9. El método de la reivindicación 8, en donde las características morfológicas comprenden una o más del grupo que consiste en el tamaño del núcleo, la forma del núcleo, la presencia de orificios en el núcleo, el tamaño de la célula, la forma de la célula y la proporción nuclear/citoplasmática, el detalle nuclear, el contorno nuclear, la presencia o ausencia de nucleolos, la calidad del citoplasma y la cantidad de citoplasma.

10. El método de cualquiera de las reivindicaciones 1-9, en donde la identificación de las CTCs comprende además comparar la intensidad de la tinción fluorescente de pancitoqueratina con las células nucleadas del entorno.

11. El método de cualquiera de las reivindicaciones 1 -10, que comprende además:

(a) una etapa inicial de obtención de un recuento de glóbulos blancos (GB) para la muestra de sangre; (b) una etapa inicial de lisado de los eritrocitos de la muestra de sangre; y/o

(c) una etapa inicial de depósito de las células nucleadas de la muestra de sangre en forma de una monocapa sobre un portaobjetos de vidrio.

12. El método de la reivindicación 11, que comprende además depositar entre alrededor de 2 millones y alrededor de 3 millones de células sobre el portaobjetos de vidrio.

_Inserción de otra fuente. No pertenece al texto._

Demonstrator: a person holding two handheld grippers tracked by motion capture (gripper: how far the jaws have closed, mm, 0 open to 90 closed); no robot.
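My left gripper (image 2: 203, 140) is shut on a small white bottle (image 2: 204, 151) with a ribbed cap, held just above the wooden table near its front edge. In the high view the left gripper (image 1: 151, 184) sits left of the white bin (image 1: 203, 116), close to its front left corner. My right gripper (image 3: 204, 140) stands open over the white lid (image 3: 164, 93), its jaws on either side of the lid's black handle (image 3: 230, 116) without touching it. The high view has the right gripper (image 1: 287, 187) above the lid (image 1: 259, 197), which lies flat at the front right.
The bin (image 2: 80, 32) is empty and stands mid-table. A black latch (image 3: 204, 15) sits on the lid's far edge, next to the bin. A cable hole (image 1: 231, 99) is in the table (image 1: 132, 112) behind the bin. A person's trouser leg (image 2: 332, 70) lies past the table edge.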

13. El método de cualquiera de las reivindicaciones 1-12, en donde la generación de los datos de CTCs comprende la enumeración de las CTCs en la muestra de sangre.

14. El método de cualquiera de las reivindicaciones 1-13, en donde las características medibles se analizan mediante el uso de un modelo predictivo.

15. El método de la reivindicación 14, en donde el modelo es un modelo multivariante.